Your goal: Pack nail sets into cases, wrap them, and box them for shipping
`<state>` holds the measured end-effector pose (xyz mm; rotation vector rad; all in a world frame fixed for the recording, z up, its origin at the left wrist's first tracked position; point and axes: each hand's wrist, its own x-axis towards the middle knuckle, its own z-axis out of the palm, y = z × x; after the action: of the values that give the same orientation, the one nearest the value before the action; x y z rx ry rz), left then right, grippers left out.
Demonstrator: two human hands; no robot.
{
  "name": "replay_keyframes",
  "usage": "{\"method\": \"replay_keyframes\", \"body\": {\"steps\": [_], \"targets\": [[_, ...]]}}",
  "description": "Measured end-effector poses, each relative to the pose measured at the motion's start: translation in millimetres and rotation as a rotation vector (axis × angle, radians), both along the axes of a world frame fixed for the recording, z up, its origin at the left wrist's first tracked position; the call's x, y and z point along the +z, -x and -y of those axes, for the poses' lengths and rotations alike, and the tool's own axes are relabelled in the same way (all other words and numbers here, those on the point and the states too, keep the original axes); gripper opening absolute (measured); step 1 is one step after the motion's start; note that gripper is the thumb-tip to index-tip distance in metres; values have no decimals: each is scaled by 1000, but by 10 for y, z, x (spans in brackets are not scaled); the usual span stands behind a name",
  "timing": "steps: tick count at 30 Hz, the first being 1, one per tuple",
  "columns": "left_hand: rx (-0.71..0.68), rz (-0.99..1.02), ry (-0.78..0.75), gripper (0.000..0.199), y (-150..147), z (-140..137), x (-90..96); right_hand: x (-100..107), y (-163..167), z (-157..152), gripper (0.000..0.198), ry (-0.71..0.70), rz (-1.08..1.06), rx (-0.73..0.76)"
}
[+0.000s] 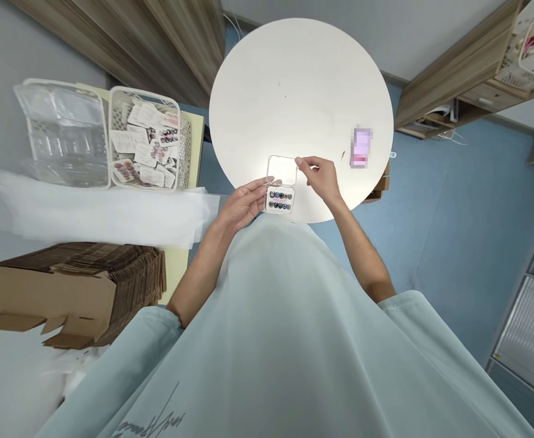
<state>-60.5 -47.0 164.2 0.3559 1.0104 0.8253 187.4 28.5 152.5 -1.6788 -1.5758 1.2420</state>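
A clear plastic case [281, 182] is held with its lid raised, over the near edge of the round white table. In its lower half lies a card with two rows of small dark round pieces [280, 199]. My left hand [243, 204] grips the case at its left side, close to the hinge. The fingers of my right hand [318, 176] pinch the upper right corner of the clear lid [282, 169]. What the small round pieces are cannot be made out for certain.
The round white table [294, 79] carries a blurred phone-like object [361, 147] at right. On the left stand a basket of printed cards [145, 146], a basket of clear plastic boxes [68, 137], white translucent sheets [97, 210] and folded cardboard boxes [66, 298]. Wooden cabinets [458, 67] stand at upper right.
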Motion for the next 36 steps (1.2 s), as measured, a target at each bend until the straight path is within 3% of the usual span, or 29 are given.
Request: {"method": "replay_keyframes", "body": {"steps": [7, 15, 21, 28, 36], "targets": [[-4, 2, -11, 42, 155, 8, -46, -32, 212, -48, 77, 15, -46, 5], [11, -30, 7, 40, 241, -69, -36, 406, 286, 73, 65, -118, -65, 59], [28, -30, -21, 37, 263, -181, -16, 624, 253, 400, 57, -92, -105, 129], [-10, -50, -43, 41, 286, -278, 57, 486, 275, 707, 59, 50, -141, 74], [-43, -68, -96, 53, 294, -350, 69, 346, 292, 751, 67, 190, -239, -32]]}}
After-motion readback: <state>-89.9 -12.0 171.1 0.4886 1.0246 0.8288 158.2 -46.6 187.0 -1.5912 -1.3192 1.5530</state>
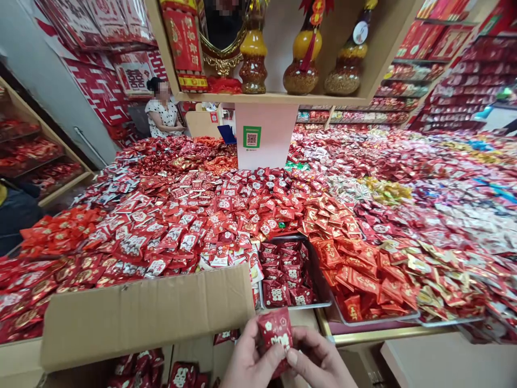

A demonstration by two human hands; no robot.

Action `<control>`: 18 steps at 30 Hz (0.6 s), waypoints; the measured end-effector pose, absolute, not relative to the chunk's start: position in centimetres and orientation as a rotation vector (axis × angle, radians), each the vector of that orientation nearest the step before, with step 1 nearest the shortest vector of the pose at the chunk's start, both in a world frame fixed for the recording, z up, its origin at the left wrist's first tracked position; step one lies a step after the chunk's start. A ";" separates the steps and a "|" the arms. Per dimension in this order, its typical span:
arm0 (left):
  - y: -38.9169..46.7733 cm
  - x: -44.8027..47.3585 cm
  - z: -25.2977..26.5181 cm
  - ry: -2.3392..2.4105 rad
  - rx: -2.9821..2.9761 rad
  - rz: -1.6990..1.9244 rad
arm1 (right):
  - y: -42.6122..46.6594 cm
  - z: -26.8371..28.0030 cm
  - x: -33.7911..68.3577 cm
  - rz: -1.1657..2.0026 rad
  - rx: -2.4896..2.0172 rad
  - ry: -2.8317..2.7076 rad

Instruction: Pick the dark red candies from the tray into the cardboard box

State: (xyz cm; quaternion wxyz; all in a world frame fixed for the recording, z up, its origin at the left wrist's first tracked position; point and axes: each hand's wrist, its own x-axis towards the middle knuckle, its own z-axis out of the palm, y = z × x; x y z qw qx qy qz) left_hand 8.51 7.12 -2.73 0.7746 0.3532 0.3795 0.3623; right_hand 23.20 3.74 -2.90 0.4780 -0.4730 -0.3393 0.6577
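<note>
Between my two hands is a small dark red candy packet (275, 327) with pale lettering and flower prints. My left hand (254, 353) pinches its left side, thumb on the front. From the right, my right hand (315, 355) grips the lower right edge with thumb and fingers. Just beyond the hands, a metal tray (299, 307) holds rows of similar dark red packets (293, 273). An open cardboard box (149, 310) stands at the lower left, its flap raised, with more red packets (183, 374) inside and beside it.
Heaps of wrapped candies (173, 215) cover the wide display. Overhead, a wooden shelf (278, 98) carries gourd-shaped bottles (253, 59) and a mirror. A white post with a QR code sign (251, 138) stands mid-display. At the back left is a person (161, 116) in a dotted top.
</note>
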 end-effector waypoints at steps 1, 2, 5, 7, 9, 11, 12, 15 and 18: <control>7.2 8.7 -2.5 0.838 0.784 0.798 | 3.8 -2.6 23.1 1.596 -1.165 -0.847; 7.2 8.8 -2.3 0.835 0.798 0.809 | 3.9 -2.3 23.1 1.575 -1.170 -0.860; 7.5 9.0 -2.0 0.803 0.785 0.837 | 4.2 -1.8 23.2 1.503 -1.204 -0.904; 7.6 9.0 -2.0 0.821 0.775 0.844 | 4.5 -2.0 23.3 1.470 -1.258 -0.941; 7.6 9.1 -2.3 0.863 0.778 0.853 | 4.5 -2.7 23.3 1.423 -1.312 -0.983; 7.4 9.2 -2.9 0.911 0.783 0.889 | 4.3 -3.6 23.1 1.366 -1.342 -1.015; 7.2 9.3 -3.3 0.928 0.786 0.910 | 4.2 -4.1 22.9 1.342 -1.344 -1.019; 6.6 9.2 -4.6 0.927 0.808 0.929 | 3.8 -5.4 22.7 1.334 -1.307 -0.991; 6.1 8.2 -5.6 0.949 0.832 0.818 | 4.3 -6.2 24.3 1.261 -1.346 -0.988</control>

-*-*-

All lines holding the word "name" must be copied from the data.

**Output for this task:**
  "name": "replay_keyframes",
  "description": "Measured end-effector poses, each relative to the pose measured at the motion's start: translation in millimetres and rotation as a rotation vector (axis × angle, radians), both along the axes of a world frame fixed for the recording, z up, its origin at the left wrist's first tracked position; the call's x, y and z point along the +z, -x and -y of those axes, for the poses' lengths and rotations alike, and the tool's own axes are relabelled in the same way (all other words and numbers here, those on the point and the states too, keep the original axes); gripper opening absolute (measured); step 1 is one step after the motion's start; note that gripper is the thumb-tip to index-tip distance in metres; values have no decimals: each is scaled by 1000, but by 10 for y, z, x (spans in brackets are not scaled); the usual span stands behind a name",

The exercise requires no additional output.